▶ **ASSIGNMENT**
Wherever the word "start" shows up in the data, report the line it sits in.
- - - - - - -
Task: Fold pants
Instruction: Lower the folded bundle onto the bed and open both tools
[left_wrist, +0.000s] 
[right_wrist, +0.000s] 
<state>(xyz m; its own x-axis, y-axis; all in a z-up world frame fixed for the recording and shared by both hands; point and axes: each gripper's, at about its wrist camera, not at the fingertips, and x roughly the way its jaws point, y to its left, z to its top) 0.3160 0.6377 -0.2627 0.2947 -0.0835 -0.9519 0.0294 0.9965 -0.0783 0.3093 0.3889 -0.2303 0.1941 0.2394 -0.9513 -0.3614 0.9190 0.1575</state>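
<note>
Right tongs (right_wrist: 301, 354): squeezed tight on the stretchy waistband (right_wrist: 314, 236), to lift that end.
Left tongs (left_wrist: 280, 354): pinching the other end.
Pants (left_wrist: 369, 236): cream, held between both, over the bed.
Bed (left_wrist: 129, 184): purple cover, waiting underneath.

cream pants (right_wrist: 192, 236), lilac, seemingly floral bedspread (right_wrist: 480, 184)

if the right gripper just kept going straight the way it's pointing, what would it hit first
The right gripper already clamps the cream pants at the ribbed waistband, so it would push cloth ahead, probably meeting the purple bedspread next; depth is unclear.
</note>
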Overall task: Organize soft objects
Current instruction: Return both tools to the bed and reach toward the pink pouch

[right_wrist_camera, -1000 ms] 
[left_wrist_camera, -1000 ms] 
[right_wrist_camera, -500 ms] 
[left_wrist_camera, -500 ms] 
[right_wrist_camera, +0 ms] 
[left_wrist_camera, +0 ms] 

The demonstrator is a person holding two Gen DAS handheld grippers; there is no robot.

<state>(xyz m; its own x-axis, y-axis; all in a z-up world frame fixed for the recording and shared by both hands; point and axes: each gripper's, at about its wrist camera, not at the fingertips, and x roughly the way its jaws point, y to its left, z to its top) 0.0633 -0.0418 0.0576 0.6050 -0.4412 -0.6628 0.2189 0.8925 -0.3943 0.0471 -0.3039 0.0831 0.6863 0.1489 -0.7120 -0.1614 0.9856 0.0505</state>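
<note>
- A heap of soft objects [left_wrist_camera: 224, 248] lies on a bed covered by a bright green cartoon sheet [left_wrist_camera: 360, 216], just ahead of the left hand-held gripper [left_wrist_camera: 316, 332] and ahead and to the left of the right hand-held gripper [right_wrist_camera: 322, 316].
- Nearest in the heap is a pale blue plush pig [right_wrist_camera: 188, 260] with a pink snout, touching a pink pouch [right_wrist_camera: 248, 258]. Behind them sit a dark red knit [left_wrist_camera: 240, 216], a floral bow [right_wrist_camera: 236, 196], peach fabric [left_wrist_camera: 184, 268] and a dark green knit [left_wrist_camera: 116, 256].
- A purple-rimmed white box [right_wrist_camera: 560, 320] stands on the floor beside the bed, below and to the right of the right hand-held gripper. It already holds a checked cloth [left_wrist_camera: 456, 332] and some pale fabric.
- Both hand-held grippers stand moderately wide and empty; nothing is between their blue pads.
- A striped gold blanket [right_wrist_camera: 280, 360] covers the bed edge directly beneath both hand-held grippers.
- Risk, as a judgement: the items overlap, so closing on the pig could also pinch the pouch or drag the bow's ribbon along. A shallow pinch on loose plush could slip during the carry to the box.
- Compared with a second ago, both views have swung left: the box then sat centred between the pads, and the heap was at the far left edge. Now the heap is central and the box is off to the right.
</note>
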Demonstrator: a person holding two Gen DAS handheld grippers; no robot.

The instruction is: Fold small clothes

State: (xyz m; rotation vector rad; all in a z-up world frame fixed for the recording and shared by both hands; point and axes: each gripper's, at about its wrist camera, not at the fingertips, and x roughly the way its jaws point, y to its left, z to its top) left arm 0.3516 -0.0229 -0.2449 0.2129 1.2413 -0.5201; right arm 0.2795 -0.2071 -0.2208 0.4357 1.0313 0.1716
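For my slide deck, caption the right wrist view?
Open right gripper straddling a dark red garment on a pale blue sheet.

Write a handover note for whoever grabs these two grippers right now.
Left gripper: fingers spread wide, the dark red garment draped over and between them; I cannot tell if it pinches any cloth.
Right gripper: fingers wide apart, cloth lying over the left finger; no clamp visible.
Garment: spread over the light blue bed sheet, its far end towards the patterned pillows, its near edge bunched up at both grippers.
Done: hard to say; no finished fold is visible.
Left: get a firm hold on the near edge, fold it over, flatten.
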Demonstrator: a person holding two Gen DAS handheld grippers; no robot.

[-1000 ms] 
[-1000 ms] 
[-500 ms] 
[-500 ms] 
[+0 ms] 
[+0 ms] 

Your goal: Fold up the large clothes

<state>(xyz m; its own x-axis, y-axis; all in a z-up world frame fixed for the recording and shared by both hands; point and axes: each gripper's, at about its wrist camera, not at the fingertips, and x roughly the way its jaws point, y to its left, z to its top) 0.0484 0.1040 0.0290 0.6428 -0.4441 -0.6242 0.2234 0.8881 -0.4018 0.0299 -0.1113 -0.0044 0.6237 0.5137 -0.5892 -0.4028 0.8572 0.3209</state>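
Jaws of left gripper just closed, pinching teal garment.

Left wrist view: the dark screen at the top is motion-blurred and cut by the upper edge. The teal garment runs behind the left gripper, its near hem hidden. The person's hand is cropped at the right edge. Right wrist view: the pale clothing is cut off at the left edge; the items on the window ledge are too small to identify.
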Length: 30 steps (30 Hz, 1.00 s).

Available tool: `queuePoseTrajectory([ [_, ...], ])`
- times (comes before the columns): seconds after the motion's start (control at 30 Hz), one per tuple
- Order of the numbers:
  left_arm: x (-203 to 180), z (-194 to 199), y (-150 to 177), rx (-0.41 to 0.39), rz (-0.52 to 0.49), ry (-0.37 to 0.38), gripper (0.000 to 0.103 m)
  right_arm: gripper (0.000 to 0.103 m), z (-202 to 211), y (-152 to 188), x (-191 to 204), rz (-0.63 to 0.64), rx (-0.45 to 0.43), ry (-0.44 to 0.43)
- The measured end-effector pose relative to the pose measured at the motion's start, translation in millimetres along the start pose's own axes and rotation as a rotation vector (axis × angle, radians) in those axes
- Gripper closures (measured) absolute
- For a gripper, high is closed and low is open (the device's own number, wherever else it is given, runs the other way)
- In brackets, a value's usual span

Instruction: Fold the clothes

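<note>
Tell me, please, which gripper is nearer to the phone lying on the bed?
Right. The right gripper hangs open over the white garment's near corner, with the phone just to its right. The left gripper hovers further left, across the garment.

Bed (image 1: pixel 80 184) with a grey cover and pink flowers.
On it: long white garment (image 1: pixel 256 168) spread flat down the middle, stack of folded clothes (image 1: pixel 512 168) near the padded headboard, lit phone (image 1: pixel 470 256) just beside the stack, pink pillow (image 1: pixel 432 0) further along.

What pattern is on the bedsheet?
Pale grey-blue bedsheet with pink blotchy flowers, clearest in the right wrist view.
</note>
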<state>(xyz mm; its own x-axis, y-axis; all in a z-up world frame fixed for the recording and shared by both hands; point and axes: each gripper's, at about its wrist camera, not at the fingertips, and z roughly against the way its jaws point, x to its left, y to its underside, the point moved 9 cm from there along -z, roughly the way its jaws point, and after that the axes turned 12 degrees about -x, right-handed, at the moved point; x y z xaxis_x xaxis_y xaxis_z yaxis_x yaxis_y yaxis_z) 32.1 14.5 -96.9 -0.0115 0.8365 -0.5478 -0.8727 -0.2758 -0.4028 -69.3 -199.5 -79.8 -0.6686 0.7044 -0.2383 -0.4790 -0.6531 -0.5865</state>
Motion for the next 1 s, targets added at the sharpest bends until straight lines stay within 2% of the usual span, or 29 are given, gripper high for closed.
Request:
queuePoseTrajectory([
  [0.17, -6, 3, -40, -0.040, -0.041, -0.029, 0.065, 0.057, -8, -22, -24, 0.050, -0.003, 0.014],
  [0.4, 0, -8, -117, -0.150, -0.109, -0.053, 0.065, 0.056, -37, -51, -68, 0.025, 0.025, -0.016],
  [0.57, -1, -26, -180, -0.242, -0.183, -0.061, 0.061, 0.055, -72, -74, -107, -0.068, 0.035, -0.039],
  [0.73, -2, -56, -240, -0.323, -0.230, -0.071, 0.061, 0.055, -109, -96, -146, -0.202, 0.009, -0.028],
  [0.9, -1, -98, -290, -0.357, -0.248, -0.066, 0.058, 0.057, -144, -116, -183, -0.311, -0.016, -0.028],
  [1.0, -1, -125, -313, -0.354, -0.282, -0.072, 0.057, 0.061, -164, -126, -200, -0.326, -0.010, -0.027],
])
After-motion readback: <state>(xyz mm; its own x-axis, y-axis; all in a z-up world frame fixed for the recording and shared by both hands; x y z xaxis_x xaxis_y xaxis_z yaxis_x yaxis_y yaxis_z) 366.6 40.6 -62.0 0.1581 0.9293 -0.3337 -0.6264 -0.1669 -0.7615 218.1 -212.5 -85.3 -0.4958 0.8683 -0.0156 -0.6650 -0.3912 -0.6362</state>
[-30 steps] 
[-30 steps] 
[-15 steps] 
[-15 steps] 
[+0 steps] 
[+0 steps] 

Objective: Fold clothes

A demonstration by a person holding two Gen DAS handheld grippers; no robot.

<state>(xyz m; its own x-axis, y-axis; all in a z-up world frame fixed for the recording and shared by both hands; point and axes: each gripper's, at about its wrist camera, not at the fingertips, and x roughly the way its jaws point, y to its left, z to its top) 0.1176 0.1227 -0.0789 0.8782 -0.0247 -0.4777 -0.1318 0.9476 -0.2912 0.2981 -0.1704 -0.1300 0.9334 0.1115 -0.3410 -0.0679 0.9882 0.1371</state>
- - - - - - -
▶ **SOLUTION**
- times (comes before the columns): seconds after the motion's start (control at 30 Hz), one per tuple
- The measured end-effector pose relative to the pose measured at the motion's start, translation in millimetres along the start pose's own axes and rotation as a rotation vector (axis × angle, radians) in those axes

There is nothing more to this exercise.